Installation

There are a few ways to work with the project:

Run it in an Online session on RenkuLab (easiest setup, but limited computing power and non-permanent storage!)

Run it on your local machine using a Docker container (recommended for novice users)

Install libraries locally directly on your computer (advanced users, troubleshooting potentially needed)

Online session on RenkuLab

To try out mzbsuite, the quickest way to is to spin a virtual session on Renkulab:

Go to https://renkulab.io/ and create an account (or log in if you already have one).
Once you’re logged in, go to https://renkulab.io/projects/biodetect/mzb-workflow
Start the virtual session:
1. in the project overview you should see a green play button
2. click the dorp-down menu arrow on its right and select “Start with options”;
3. Under “Session class” select Large (1 CPU, 4 GB RAM, 64 GB disk)
4. Drag the bar for “Amount of storage” to 10 GB.
5. Toggle the switch “Automatically fetch LFS data”
6. At the bottom of the page click “Start session”
7. Be patient! It can take several minutes for the session to start.

Once the session has started you should drop directly into the JupyterLab interface. From there you can run the example workflow by simply typing:

workflows/mzb_example_full_pipeline.sh

You can also upload your own images and test mzb-suite on them!
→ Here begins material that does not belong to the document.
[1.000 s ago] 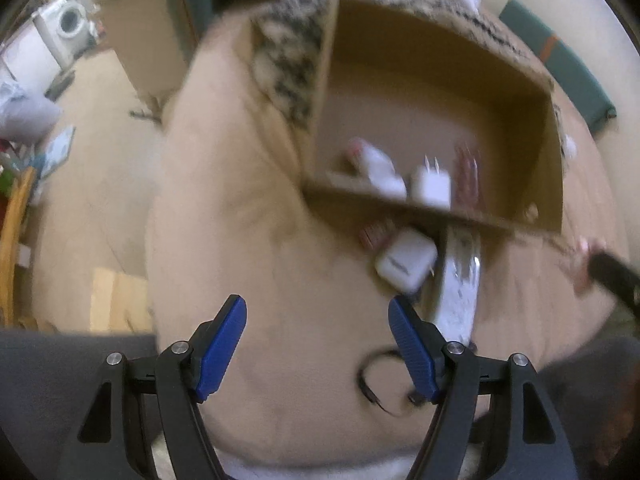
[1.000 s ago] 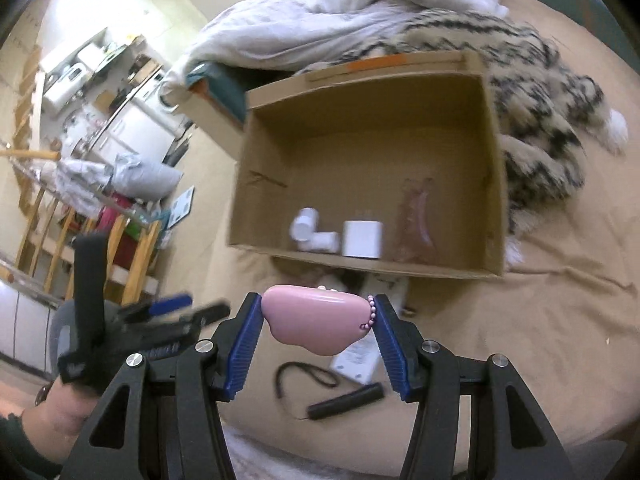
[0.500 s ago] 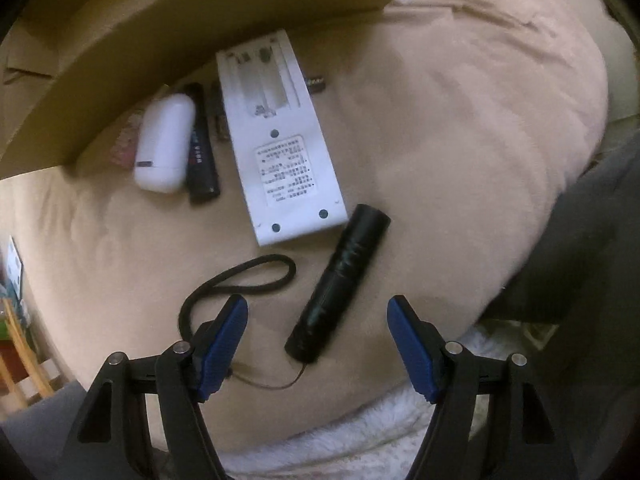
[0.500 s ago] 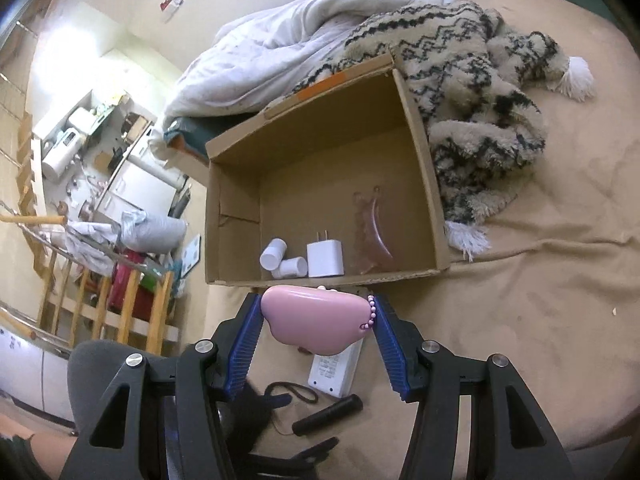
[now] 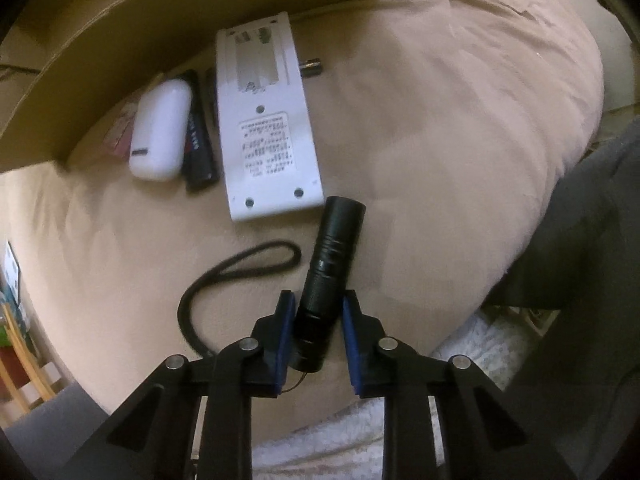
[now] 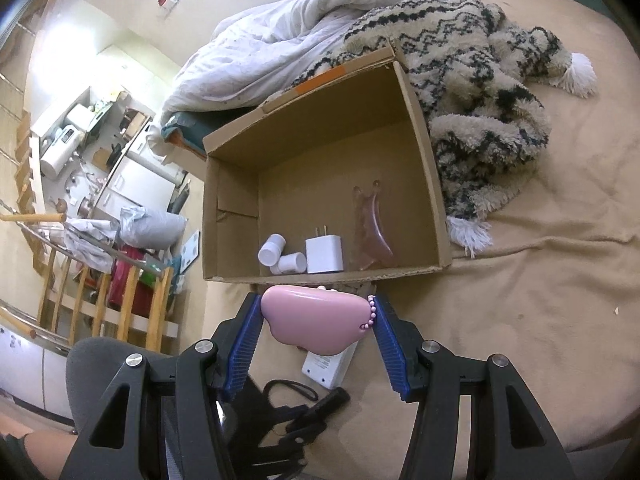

Simply create a new folder under /data and change the input / output directories in the workflows/mzb_example_full_pipeline.sh script accordingly (see Workflow scripts for more details).

We don’t recommend Renku online sessions for long term use, because they have limited computing power and storage and can be shut down (i.e. for maintenance), therefore all data not exported will be lost!

Docker container

If you want to run the pipeline on yur own data and local computer resources but you are not too familiar with managing python environments, we recommend installing via Docker.

First, install the Docker Engine

Admin privileges may be needed to install Docker Engine. Additionally, on some systems, it might be necessary to enable virtualization in the BIOS. How to do this depends on the specifics of your system: look online for a guide specific for your computer manufacturer / model.
After the installation, launch the Docker app and wait until it’s fully started.
Open a terminal in a directory you would like to save your work in (you must have write permissions).

Hint

If you don’t know how to open a terminal, instructions for Windows and Mac.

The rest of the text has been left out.